MID-CRUSTAL FLOW, STRAIN PARTITIONING AND EXHUMATION IN THE CENTRAL HIMALAYA, TIBET/NEPAL

Two detachment systems are exposed in the central high Himalaya. The South Tibetan detachment system (STDS) is a low-angle, north-dipping shear zone that juxtaposes low-grade Tibetan Sedimentary Series rocks in the hanging wall against the anatectic core of the Himalayas (Greater Himalayan series; GHS) in the footwall. Early melt-present deformation in the footwall of the STDS accommodated large-scale flow of the low-viscosity middle-crust. Decompression-related anatexis and emplacement of granites at the structurally highest positions of the GHS (17-12 Ma) marks the final stages of south-directed extrusion of low-viscosity mid-crust. Exhumation of the ~30-km-thick GHS was accommodated by a relatively narrow solid-state mylonite zone that progressed into a brittle detachment. Mean kinematic vorticity estimates (rigid porphyroclasts) combined with deformation temperatures from Gondasampa and Ra Chu, Tibet record a progression in deformation from ultra-mylonitic leucogranite (~350-450ºC; 58-67% pure shear) to mylonitic marble (>300ºC; 41-51% pure shear) to moderately foliated marble (~200-300ºC; 35-46% pure shear). Cessation of movement on the STDS was followed by anatexis in the lower portion of the middle crust (~11-12 Ma; Ama Drime Massif) during orogen-parallel extension. Shear zone nucleation in the upper portion of middle crust (~8-12 Ma; Ama Drime and Nyönno Ri detachments) exhumed rocks from the deepest structural position in the central Himalaya. Kinematic and vorticity analyses combined with deformation temperature estimates from the Ama Drime detachment indicate: 1) top-to-the-west displacement was consistent between 400-650ºC; 2) Mean kinematic vorticity estimates range between ~0.50–0.70 (~50–66% pure shear) using rigid porphyroclasts and ~0.70–0.9 (~27–50% pure shear) using oblique grain shape fabrics. Mid-crustal flow and exhumation share several characteristics during south-directed and orogen-parallel flow.
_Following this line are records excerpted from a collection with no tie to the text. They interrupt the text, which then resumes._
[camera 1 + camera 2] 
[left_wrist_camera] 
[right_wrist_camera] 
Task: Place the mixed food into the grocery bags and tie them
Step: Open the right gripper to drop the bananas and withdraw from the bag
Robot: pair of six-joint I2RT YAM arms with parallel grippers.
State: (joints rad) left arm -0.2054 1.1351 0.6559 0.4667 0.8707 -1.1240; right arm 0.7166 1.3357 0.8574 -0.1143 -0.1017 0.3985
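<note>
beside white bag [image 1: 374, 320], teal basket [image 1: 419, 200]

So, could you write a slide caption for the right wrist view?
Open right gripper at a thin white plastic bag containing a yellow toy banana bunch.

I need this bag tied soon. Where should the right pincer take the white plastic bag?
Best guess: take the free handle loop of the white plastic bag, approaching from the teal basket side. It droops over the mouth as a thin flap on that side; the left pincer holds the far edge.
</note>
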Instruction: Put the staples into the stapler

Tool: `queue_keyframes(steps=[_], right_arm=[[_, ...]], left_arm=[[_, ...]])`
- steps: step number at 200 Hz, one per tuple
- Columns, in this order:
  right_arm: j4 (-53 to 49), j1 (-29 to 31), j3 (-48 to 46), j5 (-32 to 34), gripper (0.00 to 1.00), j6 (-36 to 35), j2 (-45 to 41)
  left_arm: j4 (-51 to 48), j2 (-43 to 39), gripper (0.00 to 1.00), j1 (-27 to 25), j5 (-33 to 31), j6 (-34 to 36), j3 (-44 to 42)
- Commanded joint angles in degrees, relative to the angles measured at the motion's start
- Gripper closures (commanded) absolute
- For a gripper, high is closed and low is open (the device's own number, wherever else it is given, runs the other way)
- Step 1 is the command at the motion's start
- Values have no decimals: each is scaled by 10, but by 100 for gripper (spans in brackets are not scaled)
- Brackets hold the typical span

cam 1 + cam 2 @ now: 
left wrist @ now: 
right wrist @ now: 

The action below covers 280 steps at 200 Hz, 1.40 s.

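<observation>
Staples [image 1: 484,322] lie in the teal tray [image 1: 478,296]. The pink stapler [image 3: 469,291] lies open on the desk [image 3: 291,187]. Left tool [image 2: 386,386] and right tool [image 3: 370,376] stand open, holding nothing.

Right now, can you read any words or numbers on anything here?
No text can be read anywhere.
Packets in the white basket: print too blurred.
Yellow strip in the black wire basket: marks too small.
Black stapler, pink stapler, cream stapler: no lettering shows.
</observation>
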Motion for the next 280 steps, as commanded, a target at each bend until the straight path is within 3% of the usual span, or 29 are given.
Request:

Melt-weakened rocks accommodated large-scale lateral flow within a wide region of distributed shear. During exhumation strain was partitioned into a relatively narrow zone of solid-state fabric development that records a transition from pure-to simple-shear-dominated flow prior to the development of brittle detachments during final stages of exhumation.